次に、これらのイベントがPOP間のアクティブなICMP測定とどのように相関しているかを見る。 ここでは、PoP間で定期的にICMPプロービングを行うアクティブモニタリングの動作を検討し、遅延パターンの損失や変化を測定する。 この分析では、スループット比較から抽出されたイベントを再び使用する。 しかし、今回は、各閾値の期間についてICMPで測定された損失を見てみる。 ICMPプロービングの制限により、これらの特定の測定では2%の損失粒度が得られることに注意する。
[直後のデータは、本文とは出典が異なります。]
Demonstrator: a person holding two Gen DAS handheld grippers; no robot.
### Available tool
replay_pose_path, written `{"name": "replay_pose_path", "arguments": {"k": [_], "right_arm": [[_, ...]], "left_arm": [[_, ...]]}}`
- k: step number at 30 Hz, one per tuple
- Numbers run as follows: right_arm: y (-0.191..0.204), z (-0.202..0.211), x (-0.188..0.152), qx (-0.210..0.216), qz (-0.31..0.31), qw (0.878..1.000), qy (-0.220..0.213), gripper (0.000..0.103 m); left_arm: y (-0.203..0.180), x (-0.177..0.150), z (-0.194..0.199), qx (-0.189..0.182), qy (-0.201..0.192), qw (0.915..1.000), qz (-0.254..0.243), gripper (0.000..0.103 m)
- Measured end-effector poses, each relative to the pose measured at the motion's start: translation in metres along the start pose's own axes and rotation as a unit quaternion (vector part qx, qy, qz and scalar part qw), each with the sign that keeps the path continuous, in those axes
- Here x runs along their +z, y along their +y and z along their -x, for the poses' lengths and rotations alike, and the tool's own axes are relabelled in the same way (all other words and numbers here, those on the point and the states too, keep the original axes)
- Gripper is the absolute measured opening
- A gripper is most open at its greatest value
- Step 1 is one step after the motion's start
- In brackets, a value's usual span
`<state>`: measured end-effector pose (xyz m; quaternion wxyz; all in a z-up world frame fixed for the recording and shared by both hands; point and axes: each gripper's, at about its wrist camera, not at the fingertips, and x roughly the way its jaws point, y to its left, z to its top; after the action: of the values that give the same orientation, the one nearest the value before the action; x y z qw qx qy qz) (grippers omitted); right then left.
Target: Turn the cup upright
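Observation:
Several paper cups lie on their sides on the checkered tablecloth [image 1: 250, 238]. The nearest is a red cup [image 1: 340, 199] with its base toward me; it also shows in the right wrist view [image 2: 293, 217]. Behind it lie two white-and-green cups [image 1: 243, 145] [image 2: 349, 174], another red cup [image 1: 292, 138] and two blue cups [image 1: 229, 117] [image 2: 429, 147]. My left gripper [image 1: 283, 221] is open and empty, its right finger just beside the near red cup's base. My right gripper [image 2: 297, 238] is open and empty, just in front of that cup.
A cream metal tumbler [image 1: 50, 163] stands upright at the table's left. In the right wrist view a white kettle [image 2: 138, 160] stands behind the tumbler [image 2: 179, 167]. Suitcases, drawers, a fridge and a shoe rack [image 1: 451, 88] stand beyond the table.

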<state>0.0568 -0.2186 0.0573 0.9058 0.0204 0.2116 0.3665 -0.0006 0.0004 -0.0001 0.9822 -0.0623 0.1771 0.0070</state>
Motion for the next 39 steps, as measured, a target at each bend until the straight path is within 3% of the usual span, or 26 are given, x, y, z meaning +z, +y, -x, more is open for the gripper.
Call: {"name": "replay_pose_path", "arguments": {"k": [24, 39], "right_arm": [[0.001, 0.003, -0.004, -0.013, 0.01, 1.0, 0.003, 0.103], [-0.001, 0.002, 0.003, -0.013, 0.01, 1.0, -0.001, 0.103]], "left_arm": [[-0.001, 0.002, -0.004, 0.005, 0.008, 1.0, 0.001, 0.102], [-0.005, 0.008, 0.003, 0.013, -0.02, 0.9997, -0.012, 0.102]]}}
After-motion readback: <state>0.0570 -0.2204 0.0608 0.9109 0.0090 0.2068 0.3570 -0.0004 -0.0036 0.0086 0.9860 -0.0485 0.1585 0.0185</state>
図4:各期間に観測されたICMP損失。 再送信率が高いほど損失が大きくなる。
ここでは、低いしきい値が損失を示すことはめったになく、測定値の90%は損失を検出できないことがわかる。 対照的に、0.75閾値では80%の測定値が損失を観測し、中央値では4%という比較的高い損失を観測した。 重要なことに、再送信率がスループットの大きな影響(例えば0.25)と対応するレベルでは、ICMPメトリックの損失はほとんどないことに注意する。 これらの知見は、単純なICMPプローブを超えてパスパフォーマンスを測定することの重要性を繰り返し強調し、インターネット上の実際のフローのパフォーマンスの微妙なビューを提供する再送率の能力を強調している。
結論とその先
本記事では、xTCPソケットのデータからも容易に計算できる便利なサマリーメトリックである再送率の値を示した。 さらに、アプリケーションのパフォーマンスに影響を与え、ネットワーク介入が必要なケースについて明確な洞察を提供することを示した。
再送信率は監視プロセスの重要な部分となっており、より大きく扱いにくいアプリケーションログを処理したり、一部の影響を捕捉できないICMPプローブに依存したりすることなく、システムパフォーマンスに関する明確な洞察を提供する。
我々の現在の研究は、劣化に早期警告を提供するために、メトリクスを可能な限り敏感にする方法を探求し、同時に、より複雑な自動化システムに適切な入力を提供することができる。
この作業をサポートしてくれたアーキテクチャおよびネットワーク信頼性エンジニアリングチームに感謝!